▶ **Requirement**: Please output each line of the data exactly as it appears.
Provided data START
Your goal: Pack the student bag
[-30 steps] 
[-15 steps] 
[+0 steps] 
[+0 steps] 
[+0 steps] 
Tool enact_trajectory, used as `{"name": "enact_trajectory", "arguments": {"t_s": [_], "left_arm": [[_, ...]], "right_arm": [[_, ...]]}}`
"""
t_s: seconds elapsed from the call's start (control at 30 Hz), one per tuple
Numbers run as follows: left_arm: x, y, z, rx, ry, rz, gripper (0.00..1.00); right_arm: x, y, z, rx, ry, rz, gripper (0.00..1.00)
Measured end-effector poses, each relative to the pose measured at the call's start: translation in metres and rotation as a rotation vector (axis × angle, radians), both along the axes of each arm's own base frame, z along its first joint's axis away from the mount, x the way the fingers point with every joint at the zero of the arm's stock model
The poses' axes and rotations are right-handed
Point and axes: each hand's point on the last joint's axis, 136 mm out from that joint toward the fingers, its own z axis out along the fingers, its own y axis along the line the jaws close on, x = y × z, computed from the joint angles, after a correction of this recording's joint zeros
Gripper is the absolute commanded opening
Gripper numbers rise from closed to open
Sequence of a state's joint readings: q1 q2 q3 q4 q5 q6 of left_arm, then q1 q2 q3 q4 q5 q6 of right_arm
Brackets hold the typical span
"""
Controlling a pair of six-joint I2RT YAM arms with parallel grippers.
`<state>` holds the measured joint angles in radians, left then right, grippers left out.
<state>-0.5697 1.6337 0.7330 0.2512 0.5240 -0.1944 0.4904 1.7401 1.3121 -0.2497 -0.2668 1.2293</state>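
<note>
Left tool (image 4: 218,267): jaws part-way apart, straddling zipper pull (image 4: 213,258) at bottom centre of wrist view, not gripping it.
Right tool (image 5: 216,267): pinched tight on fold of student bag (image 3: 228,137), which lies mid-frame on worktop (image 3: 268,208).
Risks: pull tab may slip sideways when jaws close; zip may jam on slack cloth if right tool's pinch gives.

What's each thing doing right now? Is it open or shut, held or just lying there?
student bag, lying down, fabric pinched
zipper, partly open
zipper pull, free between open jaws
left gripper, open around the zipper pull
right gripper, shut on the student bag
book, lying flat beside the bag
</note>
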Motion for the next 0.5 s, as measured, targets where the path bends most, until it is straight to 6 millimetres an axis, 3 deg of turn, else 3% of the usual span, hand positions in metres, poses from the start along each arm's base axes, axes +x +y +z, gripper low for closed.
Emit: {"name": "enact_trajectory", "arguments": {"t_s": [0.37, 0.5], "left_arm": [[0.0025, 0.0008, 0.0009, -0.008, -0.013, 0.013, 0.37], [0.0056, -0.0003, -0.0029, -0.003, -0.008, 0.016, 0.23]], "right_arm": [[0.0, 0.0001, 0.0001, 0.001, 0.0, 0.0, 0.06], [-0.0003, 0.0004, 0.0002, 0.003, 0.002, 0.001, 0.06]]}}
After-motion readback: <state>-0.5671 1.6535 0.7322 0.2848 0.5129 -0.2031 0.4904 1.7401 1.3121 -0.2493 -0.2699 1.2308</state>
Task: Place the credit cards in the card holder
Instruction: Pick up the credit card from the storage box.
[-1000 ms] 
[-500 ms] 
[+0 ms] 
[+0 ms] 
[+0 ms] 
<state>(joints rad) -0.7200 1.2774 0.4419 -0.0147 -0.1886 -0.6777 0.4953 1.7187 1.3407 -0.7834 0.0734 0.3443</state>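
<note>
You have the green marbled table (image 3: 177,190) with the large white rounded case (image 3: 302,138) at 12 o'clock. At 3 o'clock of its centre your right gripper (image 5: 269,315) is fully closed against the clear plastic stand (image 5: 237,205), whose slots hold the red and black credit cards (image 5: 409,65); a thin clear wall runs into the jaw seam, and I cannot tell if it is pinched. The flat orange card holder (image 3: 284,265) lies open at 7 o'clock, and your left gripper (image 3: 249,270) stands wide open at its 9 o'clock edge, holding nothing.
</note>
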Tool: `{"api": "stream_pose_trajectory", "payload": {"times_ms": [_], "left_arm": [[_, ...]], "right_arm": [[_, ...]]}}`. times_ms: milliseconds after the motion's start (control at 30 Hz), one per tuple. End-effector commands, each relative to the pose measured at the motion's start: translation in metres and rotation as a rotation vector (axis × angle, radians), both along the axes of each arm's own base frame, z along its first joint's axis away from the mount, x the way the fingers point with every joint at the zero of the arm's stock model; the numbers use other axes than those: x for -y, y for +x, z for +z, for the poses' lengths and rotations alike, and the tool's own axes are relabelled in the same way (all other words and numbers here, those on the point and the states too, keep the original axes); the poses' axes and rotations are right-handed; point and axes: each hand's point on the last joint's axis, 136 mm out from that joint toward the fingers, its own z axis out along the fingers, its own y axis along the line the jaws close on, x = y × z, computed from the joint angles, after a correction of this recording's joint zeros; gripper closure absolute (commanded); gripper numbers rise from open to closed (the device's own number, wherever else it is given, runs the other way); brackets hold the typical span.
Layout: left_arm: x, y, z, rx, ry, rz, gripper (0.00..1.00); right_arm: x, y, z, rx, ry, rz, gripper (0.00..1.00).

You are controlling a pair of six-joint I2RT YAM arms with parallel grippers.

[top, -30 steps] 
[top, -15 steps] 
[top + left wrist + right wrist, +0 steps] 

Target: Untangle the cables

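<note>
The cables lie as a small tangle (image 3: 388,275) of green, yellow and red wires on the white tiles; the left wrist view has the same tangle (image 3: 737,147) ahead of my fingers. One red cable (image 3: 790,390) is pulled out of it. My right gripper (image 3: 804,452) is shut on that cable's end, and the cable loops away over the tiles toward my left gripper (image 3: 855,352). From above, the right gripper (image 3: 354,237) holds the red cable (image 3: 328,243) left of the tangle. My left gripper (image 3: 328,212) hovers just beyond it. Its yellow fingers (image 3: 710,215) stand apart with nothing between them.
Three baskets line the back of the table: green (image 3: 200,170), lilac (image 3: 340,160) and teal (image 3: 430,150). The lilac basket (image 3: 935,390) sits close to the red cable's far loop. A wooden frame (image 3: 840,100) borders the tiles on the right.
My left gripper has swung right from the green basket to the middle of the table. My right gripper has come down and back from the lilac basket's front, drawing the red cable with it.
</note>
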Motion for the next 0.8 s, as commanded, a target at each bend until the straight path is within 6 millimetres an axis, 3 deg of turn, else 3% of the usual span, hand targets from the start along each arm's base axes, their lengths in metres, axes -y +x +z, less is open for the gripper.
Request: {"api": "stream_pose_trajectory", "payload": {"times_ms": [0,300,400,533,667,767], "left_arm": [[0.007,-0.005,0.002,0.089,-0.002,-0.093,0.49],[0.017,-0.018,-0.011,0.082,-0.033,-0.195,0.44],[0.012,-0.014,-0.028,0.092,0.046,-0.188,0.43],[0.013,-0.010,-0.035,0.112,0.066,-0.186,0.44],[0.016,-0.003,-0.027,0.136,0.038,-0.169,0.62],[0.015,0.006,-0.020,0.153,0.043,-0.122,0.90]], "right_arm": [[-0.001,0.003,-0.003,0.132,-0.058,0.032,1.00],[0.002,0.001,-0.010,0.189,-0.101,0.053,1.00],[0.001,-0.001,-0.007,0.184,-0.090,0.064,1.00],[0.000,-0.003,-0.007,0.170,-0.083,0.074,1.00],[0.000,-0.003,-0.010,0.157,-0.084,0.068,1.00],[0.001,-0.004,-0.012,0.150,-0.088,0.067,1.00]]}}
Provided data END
▶ **Final answer**:
Your goal: Pack the student bag
[-30 steps] 
[-15 steps] 
[+0 steps] 
[+0 steps] 
[+0 steps] 
Tool enact_trajectory, used as `{"name": "enact_trajectory", "arguments": {"t_s": [_], "left_arm": [[_, ...]], "right_arm": [[_, ...]]}}`
"""
t_s: seconds elapsed from the call's start (control at 30 Hz), one per tuple
Numbers run as follows: left_arm: x, y, z, rx, ry, rz, gripper (0.00..1.00); right_arm: x, y, z, rx, ry, rz, gripper (0.00..1.00)
Measured end-effector poses, each relative to the pose measured at the call's start: translation in metres and rotation as a rotation vector (axis × angle, radians), both along the axes of each arm's own base frame, z along its first joint's axis away from the mount, x the way the fingers point with every joint at the zero of the arm's stock model
The poses' axes and rotations are right-handed
Point and axes: each hand's point on the last joint's axis, 136 mm out from that joint toward the fingers, its own z axis out along the fingers, its own y axis along the line the jaws close on, x = y × z, computed from the joint angles, after a correction of this recording's joint zeros
Gripper is the absolute commanded opening
Gripper numbers rise from closed to open
Sequence of a state's joint readings: q1 q2 q3 q4 q5 q6 of left_arm, then q1 q2 q3 q4 q5 q6 of right_arm
Brackets hold the typical span
"""
Controlling a pair of six-joint I2RT YAM arms with parallel grippers.
`<state>` holds the measured joint angles in radians, left then right, grippers left out.
<state>-0.5697 1.6337 0.7330 0.2512 0.5240 -0.1944 0.4904 1.7401 1.3121 -0.2497 -0.2668 1.2293</state>
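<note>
Left tool (image 4: 218,267): jaws part-way apart, straddling zipper pull (image 4: 213,258) at bottom centre of wrist view, not gripping it.
Right tool (image 5: 216,267): pinched tight on fold of student bag (image 3: 228,137), which lies mid-frame on worktop (image 3: 268,208).
Risks: pull tab may slip sideways when jaws close; zip may jam on slack cloth if right tool's pinch gives.

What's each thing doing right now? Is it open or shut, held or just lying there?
student bag, lying down, fabric pinched
zipper, partly open
zipper pull, free between open jaws
left gripper, open around the zipper pull
right gripper, shut on the student bag
book, lying flat beside the bag
</note>
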Motion for the next 0.5 s, as measured, targets where the path bends most, until it is straight to 6 millimetres an axis, 3 deg of turn, else 3% of the usual span, hand positions in metres, poses from the start along each arm's base axes, axes +x +y +z, gripper low for closed.
Emit: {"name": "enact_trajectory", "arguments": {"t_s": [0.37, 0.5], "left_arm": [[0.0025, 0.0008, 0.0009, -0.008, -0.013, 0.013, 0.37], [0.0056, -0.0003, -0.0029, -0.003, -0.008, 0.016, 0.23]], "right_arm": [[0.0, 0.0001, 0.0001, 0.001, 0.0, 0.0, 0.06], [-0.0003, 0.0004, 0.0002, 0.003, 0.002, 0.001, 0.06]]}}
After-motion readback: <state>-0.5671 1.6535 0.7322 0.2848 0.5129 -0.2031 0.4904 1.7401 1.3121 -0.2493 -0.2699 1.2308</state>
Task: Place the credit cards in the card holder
Instruction: Pick up the credit card from the storage box.
[-1000 ms] 
[-500 ms] 
[+0 ms] 
[+0 ms] 
[+0 ms] 
<state>(joints rad) -0.7200 1.2774 0.4419 -0.0147 -0.1886 -0.6777 0.4953 1.7187 1.3407 -0.7834 0.0734 0.3443</state>
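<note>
You have the green marbled table (image 3: 177,190) with the large white rounded case (image 3: 302,138) at 12 o'clock. At 3 o'clock of its centre your right gripper (image 5: 269,315) is fully closed against the clear plastic stand (image 5: 237,205), whose slots hold the red and black credit cards (image 5: 409,65); a thin clear wall runs into the jaw seam, and I cannot tell if it is pinched. The flat orange card holder (image 3: 284,265) lies open at 7 o'clock, and your left gripper (image 3: 249,270) stands wide open at its 9 o'clock edge, holding nothing.
</note>
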Tool: `{"api": "stream_pose_trajectory", "payload": {"times_ms": [_], "left_arm": [[_, ...]], "right_arm": [[_, ...]]}}`. times_ms: milliseconds after the motion's start (control at 30 Hz), one per tuple. End-effector commands, each relative to the pose measured at the motion's start: translation in metres and rotation as a rotation vector (axis × angle, radians), both along the axes of each arm's own base frame, z along its first joint's axis away from the mount, x the way the fingers point with every joint at the zero of the arm's stock model; the numbers use other axes than those: x for -y, y for +x, z for +z, for the poses' lengths and rotations alike, and the tool's own axes are relabelled in the same way (all other words and numbers here, those on the point and the states too, keep the original axes); the poses' axes and rotations are right-handed; point and axes: each hand's point on the last joint's axis, 136 mm out from that joint toward the fingers, its own z axis out along the fingers, its own y axis along the line the jaws close on, x = y × z, computed from the joint angles, after a correction of this recording's joint zeros; gripper closure absolute (commanded); gripper numbers rise from open to closed (the device's own number, wherever else it is given, runs the other way); brackets hold the typical span.
Layout: left_arm: x, y, z, rx, ry, rz, gripper (0.00..1.00); right_arm: x, y, z, rx, ry, rz, gripper (0.00..1.00).

You are controlling a pair of six-joint I2RT YAM arms with parallel grippers.

[top, -30 steps] 
[top, -15 steps] 
[top + left wrist + right wrist, +0 steps] 

Target: Untangle the cables

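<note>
The cables lie as a small tangle (image 3: 388,275) of green, yellow and red wires on the white tiles; the left wrist view has the same tangle (image 3: 737,147) ahead of my fingers. One red cable (image 3: 790,390) is pulled out of it. My right gripper (image 3: 804,452) is shut on that cable's end, and the cable loops away over the tiles toward my left gripper (image 3: 855,352). From above, the right gripper (image 3: 354,237) holds the red cable (image 3: 328,243) left of the tangle. My left gripper (image 3: 328,212) hovers just beyond it. Its yellow fingers (image 3: 710,215) stand apart with nothing between them.
Three baskets line the back of the table: green (image 3: 200,170), lilac (image 3: 340,160) and teal (image 3: 430,150). The lilac basket (image 3: 935,390) sits close to the red cable's far loop. A wooden frame (image 3: 840,100) borders the tiles on the right.
My left gripper has swung right from the green basket to the middle of the table. My right gripper has come down and back from the lilac basket's front, drawing the red cable with it.
</note>
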Motion for the next 0.8 s, as commanded, a target at each bend until the straight path is within 6 millimetres an axis, 3 deg of turn, else 3% of the usual span, hand targets from the start along each arm's base axes, their lengths in metres, axes -y +x +z, less is open for the gripper.
Request: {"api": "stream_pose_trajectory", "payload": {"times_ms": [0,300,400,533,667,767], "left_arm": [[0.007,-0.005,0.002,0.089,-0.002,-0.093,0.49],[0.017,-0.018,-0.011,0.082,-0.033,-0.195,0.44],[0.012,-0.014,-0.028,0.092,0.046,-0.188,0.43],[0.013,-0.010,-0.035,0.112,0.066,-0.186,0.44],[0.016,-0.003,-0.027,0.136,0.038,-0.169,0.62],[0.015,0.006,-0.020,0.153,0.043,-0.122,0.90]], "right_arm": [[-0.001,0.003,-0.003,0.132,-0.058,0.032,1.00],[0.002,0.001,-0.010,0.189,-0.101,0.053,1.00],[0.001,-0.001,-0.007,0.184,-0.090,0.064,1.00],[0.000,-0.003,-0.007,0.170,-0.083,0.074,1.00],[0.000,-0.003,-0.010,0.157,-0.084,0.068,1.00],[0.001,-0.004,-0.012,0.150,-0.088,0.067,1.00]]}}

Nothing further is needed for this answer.